(YOUR ASSIGNMENT) Would you count the lines below that contain the string "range" and reply with that number only?

***

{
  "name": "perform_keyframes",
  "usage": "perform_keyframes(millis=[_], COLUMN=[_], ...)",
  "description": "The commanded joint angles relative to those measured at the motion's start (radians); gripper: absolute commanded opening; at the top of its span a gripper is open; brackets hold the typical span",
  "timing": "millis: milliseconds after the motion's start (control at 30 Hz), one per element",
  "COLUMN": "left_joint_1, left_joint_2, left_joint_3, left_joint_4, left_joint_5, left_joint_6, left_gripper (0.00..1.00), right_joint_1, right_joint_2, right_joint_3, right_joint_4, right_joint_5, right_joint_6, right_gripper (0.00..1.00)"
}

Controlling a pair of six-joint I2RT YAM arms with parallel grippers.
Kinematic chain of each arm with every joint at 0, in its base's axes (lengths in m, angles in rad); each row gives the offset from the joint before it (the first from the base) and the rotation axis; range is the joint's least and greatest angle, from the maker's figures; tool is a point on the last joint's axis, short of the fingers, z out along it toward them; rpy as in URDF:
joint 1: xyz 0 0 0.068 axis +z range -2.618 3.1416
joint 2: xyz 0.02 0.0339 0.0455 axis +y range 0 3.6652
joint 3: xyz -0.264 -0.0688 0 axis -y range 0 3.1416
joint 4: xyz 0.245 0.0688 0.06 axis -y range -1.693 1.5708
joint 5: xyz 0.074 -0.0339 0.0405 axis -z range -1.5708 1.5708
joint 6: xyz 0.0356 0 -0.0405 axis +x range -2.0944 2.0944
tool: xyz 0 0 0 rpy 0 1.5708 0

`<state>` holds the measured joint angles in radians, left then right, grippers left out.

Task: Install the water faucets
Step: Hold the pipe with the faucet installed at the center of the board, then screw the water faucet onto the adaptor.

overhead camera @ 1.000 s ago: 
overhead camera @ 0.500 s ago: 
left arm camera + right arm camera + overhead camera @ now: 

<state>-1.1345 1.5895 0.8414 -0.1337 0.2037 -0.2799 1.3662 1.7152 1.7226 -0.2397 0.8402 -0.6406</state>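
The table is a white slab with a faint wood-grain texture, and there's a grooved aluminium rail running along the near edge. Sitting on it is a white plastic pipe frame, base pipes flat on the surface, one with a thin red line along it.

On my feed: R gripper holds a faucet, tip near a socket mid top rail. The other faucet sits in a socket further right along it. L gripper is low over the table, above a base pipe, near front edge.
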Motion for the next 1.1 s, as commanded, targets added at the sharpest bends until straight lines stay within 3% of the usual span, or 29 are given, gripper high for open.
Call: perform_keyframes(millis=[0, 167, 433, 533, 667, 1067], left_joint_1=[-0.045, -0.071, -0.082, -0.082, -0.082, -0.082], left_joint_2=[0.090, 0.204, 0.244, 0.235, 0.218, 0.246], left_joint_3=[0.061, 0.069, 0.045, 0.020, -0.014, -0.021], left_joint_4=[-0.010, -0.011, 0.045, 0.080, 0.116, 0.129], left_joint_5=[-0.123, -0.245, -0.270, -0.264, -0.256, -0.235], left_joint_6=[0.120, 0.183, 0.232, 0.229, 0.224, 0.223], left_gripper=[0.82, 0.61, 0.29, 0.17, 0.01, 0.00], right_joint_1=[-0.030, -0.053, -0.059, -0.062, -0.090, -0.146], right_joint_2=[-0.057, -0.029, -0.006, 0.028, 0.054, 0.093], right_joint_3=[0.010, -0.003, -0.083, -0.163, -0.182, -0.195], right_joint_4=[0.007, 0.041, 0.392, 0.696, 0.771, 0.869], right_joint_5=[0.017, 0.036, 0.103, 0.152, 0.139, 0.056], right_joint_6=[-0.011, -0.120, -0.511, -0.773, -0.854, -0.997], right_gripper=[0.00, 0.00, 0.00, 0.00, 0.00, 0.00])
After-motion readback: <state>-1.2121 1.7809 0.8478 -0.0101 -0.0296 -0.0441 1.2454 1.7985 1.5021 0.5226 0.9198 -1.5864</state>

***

(EXERCISE RESPONSE) 7